- EXERCISE REQUIREMENTS
Please filter the entries for the word "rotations" and copy every line that has it.

- DATA FOR ANALYSIS
Segment Open

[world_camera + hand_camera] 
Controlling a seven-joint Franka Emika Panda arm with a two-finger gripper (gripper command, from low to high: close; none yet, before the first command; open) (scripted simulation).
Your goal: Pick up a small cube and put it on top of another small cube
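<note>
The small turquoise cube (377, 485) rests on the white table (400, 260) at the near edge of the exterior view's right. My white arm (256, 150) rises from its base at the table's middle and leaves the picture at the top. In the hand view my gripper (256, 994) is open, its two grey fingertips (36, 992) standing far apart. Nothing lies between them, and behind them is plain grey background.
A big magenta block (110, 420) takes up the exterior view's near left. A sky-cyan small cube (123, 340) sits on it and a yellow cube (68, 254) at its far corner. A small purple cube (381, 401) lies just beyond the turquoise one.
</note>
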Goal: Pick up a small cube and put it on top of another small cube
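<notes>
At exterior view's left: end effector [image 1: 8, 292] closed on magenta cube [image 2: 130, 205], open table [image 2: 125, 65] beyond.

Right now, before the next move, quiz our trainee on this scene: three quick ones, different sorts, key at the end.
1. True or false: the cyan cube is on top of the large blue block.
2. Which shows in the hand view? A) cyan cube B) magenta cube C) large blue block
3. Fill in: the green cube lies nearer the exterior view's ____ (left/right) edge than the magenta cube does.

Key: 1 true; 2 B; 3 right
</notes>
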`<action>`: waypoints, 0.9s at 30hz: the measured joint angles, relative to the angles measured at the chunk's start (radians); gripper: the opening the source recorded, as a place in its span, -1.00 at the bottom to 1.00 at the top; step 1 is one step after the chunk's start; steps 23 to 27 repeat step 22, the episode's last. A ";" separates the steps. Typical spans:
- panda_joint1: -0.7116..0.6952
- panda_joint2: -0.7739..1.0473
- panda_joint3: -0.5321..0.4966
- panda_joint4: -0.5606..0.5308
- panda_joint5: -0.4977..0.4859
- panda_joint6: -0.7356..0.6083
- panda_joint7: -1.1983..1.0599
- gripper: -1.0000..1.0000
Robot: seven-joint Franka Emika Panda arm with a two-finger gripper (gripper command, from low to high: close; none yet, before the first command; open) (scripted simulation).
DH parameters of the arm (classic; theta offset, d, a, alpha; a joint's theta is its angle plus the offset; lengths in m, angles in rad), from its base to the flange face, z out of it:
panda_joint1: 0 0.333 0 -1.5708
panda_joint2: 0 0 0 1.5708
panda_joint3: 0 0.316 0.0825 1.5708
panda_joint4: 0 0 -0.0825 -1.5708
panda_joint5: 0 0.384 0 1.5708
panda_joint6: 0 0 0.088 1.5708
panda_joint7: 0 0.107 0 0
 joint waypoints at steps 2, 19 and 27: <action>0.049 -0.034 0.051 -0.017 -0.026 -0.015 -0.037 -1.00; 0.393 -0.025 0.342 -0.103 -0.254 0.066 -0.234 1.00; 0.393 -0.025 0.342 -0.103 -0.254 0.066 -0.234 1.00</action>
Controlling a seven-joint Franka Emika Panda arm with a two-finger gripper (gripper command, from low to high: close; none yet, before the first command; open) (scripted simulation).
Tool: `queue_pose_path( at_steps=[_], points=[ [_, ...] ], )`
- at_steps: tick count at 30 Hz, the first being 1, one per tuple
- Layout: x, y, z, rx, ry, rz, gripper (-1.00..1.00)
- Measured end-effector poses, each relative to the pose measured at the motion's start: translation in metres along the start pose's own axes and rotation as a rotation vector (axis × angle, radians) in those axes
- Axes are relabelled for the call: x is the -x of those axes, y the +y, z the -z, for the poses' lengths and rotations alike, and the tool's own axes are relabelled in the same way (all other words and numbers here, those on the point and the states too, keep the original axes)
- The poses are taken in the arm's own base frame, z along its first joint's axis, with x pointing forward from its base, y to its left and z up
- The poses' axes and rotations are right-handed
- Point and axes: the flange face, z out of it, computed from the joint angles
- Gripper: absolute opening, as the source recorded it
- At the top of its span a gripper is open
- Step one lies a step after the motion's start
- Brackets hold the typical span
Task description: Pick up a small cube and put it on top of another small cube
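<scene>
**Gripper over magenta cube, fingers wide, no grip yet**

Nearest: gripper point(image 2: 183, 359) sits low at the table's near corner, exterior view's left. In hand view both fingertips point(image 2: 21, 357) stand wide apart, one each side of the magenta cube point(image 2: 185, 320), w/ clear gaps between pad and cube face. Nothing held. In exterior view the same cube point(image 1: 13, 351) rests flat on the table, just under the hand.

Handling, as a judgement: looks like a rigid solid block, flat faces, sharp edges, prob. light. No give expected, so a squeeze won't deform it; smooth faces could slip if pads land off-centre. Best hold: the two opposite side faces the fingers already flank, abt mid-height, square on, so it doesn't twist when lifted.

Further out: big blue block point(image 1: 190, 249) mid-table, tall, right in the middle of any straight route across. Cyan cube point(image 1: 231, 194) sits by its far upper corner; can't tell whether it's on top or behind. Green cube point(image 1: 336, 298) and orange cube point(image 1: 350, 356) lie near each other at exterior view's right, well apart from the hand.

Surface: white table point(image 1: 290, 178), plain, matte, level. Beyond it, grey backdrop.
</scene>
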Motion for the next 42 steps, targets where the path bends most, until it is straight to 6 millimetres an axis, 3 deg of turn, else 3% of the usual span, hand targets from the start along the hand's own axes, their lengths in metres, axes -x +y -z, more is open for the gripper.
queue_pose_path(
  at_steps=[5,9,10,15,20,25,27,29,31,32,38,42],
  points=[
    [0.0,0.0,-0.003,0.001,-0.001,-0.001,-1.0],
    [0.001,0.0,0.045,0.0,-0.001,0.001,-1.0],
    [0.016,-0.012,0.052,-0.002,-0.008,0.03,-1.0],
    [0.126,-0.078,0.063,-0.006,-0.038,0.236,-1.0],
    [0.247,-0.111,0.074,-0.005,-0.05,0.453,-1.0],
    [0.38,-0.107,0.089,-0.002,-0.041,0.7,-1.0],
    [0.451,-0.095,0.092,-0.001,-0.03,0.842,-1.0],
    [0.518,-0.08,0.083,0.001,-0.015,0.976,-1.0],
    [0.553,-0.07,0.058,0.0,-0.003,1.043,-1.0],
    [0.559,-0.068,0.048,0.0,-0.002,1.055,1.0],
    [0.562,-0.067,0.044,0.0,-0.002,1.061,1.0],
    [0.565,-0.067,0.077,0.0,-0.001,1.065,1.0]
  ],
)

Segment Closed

- TASK RESULT
- Axes are relabelled for the call: x is the -x of those axes, y the +y, z the -z, for the poses' lengths and rotations alike, and the tool's own axes are relabelled in the same way (all other words and numbers here, those on the point and the states too, keep the original axes)
- The poses' axes and rotations are right-handed

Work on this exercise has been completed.